Birkaç saniye hiçbir şey söylemedim. Bakışlarım tek bir noktaya sabitlenmişti. O dosyanın nerede olabileceğini düşünüyordum ve çalışma odasından sonra aklıma yatak odamız geliyordu. Yani şuan içinde bulunduğumuz oda.

 

Gözlerimi kıstım ve Merve'ye baktım. "Burada olabilir mi?" diye sordum bakışlarımı odada gezdirmeye başlayarak. "Ya da çalışma odasında?"

 

Merve kaşlarını kaldırdı. "Çiftikteki çalışma odasında da olabilir..." dedi düşünceli bir sesle.

 

Olumsuz anlamda kafamı salladım. "Öyle önemli bir dosyayı çiftlikte saklamaz bence," dedim gözlerim tekrar Merve'yi bulurken. "Her an elinin altında olmalı, orası fazla uzak kalıyor... Neyse önce bu odayı arayalım."

 

Yerimden kımıldayıp büyük elbise dolabına doğru yöneldim.

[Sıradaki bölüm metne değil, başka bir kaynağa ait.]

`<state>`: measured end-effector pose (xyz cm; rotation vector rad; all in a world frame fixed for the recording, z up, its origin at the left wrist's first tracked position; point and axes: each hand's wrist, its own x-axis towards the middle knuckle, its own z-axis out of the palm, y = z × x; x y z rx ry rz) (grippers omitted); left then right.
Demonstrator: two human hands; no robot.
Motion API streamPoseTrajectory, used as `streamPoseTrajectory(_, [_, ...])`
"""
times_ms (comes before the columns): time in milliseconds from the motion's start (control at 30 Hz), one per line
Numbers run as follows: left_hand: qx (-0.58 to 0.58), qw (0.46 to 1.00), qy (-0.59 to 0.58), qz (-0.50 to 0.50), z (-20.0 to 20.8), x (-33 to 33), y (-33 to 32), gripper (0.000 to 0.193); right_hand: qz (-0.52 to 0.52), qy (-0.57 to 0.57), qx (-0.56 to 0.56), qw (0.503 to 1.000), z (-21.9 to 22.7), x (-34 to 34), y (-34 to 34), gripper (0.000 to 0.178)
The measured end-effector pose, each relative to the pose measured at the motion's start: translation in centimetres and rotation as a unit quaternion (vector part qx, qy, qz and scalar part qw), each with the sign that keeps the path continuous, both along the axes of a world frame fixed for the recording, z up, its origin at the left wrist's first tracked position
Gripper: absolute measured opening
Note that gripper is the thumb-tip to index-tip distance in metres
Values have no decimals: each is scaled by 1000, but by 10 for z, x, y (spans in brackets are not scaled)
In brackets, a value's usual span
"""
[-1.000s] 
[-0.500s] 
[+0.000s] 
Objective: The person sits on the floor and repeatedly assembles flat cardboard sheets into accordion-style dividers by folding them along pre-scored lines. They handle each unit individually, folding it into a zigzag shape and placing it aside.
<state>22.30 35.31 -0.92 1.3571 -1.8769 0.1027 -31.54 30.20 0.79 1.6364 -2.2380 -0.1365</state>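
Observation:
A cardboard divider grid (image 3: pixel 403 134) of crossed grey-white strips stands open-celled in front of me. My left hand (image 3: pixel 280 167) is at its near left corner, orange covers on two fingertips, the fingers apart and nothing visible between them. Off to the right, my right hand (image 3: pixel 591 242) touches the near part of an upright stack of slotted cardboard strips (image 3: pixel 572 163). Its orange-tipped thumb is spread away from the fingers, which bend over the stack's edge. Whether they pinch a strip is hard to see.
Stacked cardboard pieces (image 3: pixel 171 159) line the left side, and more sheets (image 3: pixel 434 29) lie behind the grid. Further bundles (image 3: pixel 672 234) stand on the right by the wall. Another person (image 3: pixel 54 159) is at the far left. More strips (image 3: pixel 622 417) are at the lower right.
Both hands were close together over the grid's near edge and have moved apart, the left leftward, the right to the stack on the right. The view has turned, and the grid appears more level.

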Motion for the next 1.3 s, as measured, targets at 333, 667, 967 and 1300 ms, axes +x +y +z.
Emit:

Merve ise komidinin çekmecelerini açmaya baslamıştı. Ben Aras'ın dolabını açıp içinde göz gezdirdiğimde burnuma onun kıyafetlerinin hoş kokusu doluşmuştu. Bir an duraksadım. Kalbim sanki yerinden çıkıyormuşcasına çarpmaya başladığında aklıma sadece onun yüzü gelmişti. Gözlerimi yumdum ve içimde beliren acıyı en net haliyle hissettim.

 

Bir kac dakika sonra boğazımda hissettiğim yanma hissiyle beraber zorlukla yutkundum ve dolabı geri kapattım. Kızaran gözlerimle Merve'ye döndüm ve, "burada birşey yok," diye mırıldandım soğuk bir sesle.

 

Dogdu dürüst aramamıştım bile ama kalbimde öyle bir acı belirmişti ki nedemse burada olmadığına emin olmuştum bir anda.

 

Merve açtığı çekmeceleri birer birer geri kapattı. "Burada da bir şey yok," diye mırıldandı bana bakarak. "Büyük ihtimal çalışma odasında..."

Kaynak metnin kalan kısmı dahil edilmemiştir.